| WORK REQUIRED |
From the data below, retype exactly the lines starting with the one that contains "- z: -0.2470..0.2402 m" and ending with the one that contains "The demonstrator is", both included.

| INFORMATION SUPPLIED |
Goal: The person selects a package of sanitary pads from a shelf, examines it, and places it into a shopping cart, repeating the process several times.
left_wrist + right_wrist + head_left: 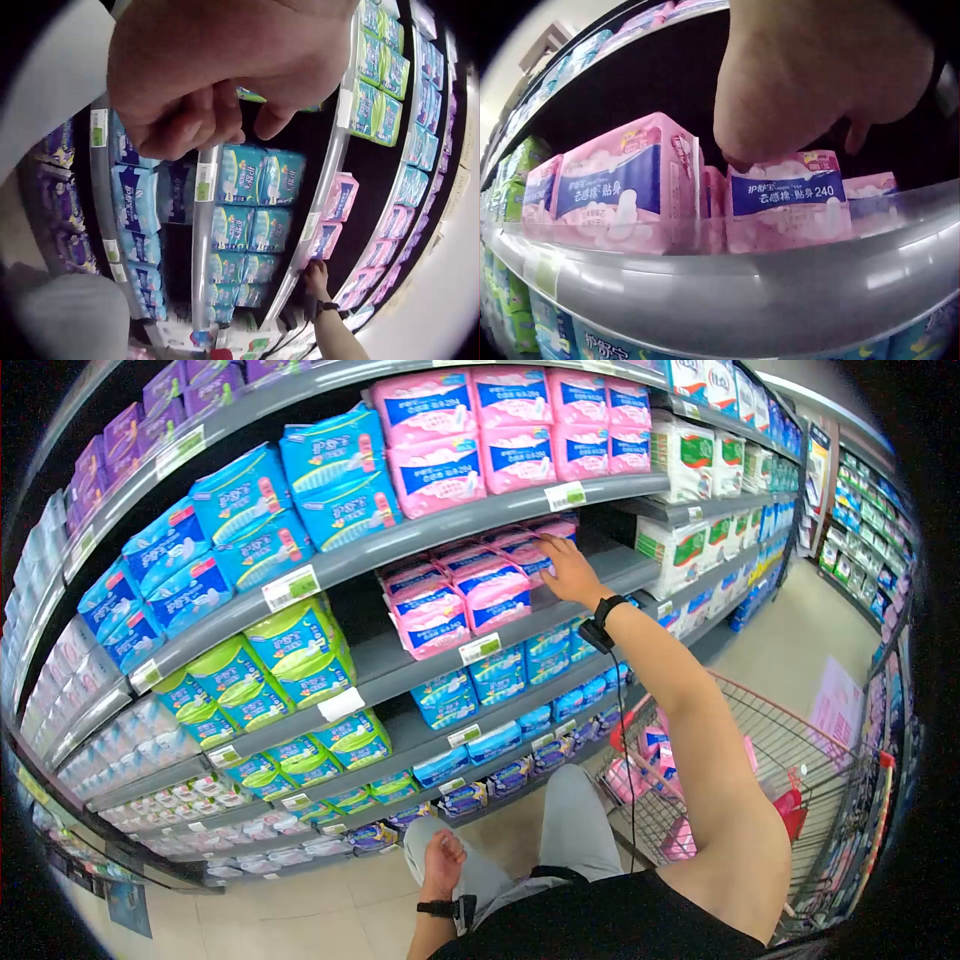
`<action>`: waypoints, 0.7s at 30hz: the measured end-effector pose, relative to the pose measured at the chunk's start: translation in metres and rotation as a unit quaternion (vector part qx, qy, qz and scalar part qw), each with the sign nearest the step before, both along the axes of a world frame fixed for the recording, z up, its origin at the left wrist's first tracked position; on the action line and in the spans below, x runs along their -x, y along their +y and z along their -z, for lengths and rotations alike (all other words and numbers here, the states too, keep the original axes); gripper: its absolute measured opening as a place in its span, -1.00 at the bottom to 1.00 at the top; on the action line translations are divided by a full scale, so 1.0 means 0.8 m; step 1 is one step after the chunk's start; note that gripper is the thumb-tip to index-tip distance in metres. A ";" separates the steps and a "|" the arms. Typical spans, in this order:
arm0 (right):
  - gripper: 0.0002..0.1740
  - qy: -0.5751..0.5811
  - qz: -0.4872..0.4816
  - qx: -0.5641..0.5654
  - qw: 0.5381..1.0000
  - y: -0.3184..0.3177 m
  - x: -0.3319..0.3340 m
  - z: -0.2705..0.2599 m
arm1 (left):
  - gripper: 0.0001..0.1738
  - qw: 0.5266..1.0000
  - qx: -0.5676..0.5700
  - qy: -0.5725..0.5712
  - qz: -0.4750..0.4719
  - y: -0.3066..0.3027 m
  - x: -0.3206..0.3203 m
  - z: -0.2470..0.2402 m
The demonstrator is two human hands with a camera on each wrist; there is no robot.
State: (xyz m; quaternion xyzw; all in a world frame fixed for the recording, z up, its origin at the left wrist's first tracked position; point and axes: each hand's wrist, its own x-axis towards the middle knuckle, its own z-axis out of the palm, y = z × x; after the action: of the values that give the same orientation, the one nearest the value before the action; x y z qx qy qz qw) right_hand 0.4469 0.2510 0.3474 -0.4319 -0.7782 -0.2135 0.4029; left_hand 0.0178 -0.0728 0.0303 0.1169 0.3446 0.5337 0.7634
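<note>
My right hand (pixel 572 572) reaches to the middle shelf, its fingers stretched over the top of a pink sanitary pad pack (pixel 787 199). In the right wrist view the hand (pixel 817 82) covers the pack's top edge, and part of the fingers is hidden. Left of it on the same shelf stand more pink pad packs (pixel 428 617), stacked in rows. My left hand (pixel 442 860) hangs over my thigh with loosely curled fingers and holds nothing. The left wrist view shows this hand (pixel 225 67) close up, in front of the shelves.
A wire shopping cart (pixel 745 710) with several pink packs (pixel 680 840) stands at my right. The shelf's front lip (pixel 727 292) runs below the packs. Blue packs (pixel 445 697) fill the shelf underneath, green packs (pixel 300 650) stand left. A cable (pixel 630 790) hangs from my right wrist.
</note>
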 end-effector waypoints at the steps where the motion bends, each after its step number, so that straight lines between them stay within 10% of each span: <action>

| RESPONSE AREA |
  - z: -0.2470..0.2402 m
The demonstrator is two human hands with a camera on each wrist; there is no robot.

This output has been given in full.